■ DESCRIPTION OF THE TASK
Return exactly the span of lines in the following data that opens with the line containing "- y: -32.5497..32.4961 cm" and closes with the line containing "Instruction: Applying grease". Include nothing else.

■ SOURCE DATA

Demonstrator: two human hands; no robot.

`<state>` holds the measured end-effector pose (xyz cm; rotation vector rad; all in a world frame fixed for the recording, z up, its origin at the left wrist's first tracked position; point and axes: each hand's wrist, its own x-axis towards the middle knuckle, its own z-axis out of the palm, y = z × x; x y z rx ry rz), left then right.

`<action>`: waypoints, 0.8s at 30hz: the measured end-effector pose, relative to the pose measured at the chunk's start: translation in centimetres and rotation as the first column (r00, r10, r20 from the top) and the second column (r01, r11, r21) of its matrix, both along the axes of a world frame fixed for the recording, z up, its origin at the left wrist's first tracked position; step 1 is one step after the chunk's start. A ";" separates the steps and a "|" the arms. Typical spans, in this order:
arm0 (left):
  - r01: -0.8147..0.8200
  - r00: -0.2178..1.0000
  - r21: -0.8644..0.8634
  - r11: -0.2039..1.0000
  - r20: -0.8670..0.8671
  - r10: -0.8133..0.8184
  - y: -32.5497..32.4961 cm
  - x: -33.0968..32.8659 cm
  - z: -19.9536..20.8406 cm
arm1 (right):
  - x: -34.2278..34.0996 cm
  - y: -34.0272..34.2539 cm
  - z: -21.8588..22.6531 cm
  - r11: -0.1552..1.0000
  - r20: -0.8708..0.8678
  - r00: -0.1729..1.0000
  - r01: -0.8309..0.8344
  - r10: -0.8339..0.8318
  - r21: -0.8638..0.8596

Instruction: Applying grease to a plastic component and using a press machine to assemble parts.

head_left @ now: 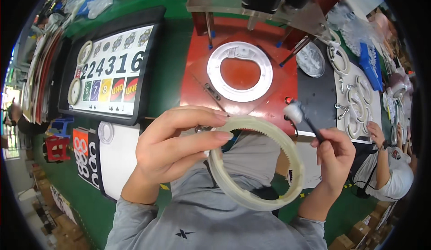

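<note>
My left hand (182, 142) is closed on a pale cream plastic ring (294, 178), gripping it at its upper left between thumb and fingers. Small teeth line part of the ring's inner wall. Held up in front of my body, the ring is tilted. In my right hand (334, 155) is a brush with a thin black handle (311, 125) and a white fluffy head (293, 112). Its head is apart from the ring, above and to the right of it. Beyond both hands a white ring-shaped plate (215, 81) lies on a red machine base (191, 97).
Metal posts (294, 52) and a clear plate (215, 1) of the machine rise over the base. A black-framed tray (148, 70) with printed cards stands left. Right are a round dish (312, 61), several cream rings with metal clips (354, 102), a blue bin (370, 66) and another person's hand (376, 133).
</note>
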<state>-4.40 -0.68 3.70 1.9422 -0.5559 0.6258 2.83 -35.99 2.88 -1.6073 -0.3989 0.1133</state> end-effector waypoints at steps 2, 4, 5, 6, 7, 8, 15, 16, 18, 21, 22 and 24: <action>0.042 0.999 -0.036 0.998 0.021 -0.042 -0.1 0.0 -0.1 | -0.6 0.9 1.1 0.995 0.084 0.995 -0.042 0.050 -0.087; 0.052 0.999 -0.061 0.997 0.010 -0.052 -0.3 -0.3 -0.1 | -0.7 1.9 2.0 0.993 0.097 0.994 -0.043 0.054 -0.106; 0.070 0.998 -0.094 0.993 0.007 -0.069 -0.3 -0.4 -0.2 | -0.7 2.1 2.4 0.982 0.124 0.987 -0.079 0.101 -0.173; 0.071 0.998 -0.092 0.993 0.005 -0.070 -0.2 -0.5 -0.4 | -0.6 2.4 2.6 0.965 0.149 0.977 -0.111 0.149 -0.239; 0.076 0.997 -0.098 0.992 -0.001 -0.076 0.0 -0.7 -0.6 | -0.6 3.1 2.8 0.966 0.152 0.977 -0.109 0.147 -0.233; 0.081 0.997 -0.105 0.991 -0.007 -0.082 0.1 -0.9 -0.6 | -0.4 3.5 2.9 0.967 0.150 0.978 -0.108 0.146 -0.231; 0.060 0.997 -0.131 0.989 -0.031 -0.065 0.6 -2.0 -0.8 | -0.4 6.0 4.0 0.920 0.330 0.910 -0.119 0.252 -0.373; 0.050 0.998 -0.166 0.985 -0.029 -0.056 0.7 -2.1 -0.9 | -0.5 6.1 4.4 0.900 0.416 0.868 -0.074 0.270 -0.430; 0.035 0.999 -0.203 0.978 -0.031 -0.042 1.0 -2.3 -0.9 | -0.7 6.0 5.8 0.855 0.462 0.834 -0.022 0.302 -0.518; 0.042 0.999 -0.040 0.998 -0.021 -0.043 1.7 -2.2 0.1 | -1.1 5.2 8.2 0.752 0.519 0.766 0.072 0.380 -0.656; 0.043 0.999 0.014 0.999 -0.034 -0.042 1.5 -2.0 0.5 | -1.3 5.1 9.5 0.670 0.510 0.728 0.095 0.457 -0.737; 0.046 0.998 0.071 0.996 -0.056 -0.042 1.4 -2.0 1.1 | -1.4 5.0 11.4 0.521 0.467 0.641 0.121 0.609 -0.845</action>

■ ANSWER
  - y: -32.5497..32.4961 cm
  - x: -33.0968..32.8659 cm
  - z: -19.9536..20.8406 cm
arm1 (right):
  - x: -34.2278..34.0996 cm
  - y: -34.0272..34.2539 cm
  - z: -21.8588..22.6531 cm
  - r11: -0.1552..1.0000
  - r20: -0.8708..0.8678
  - r00: -0.1729..1.0000
  - r01: -0.8309..0.8344
  - r10: -0.8339..0.8318
  - r21: -0.8638..0.8596

Instruction: Applying grease to a plastic component and using a press machine to assemble parts.

The work on this exercise has been finished.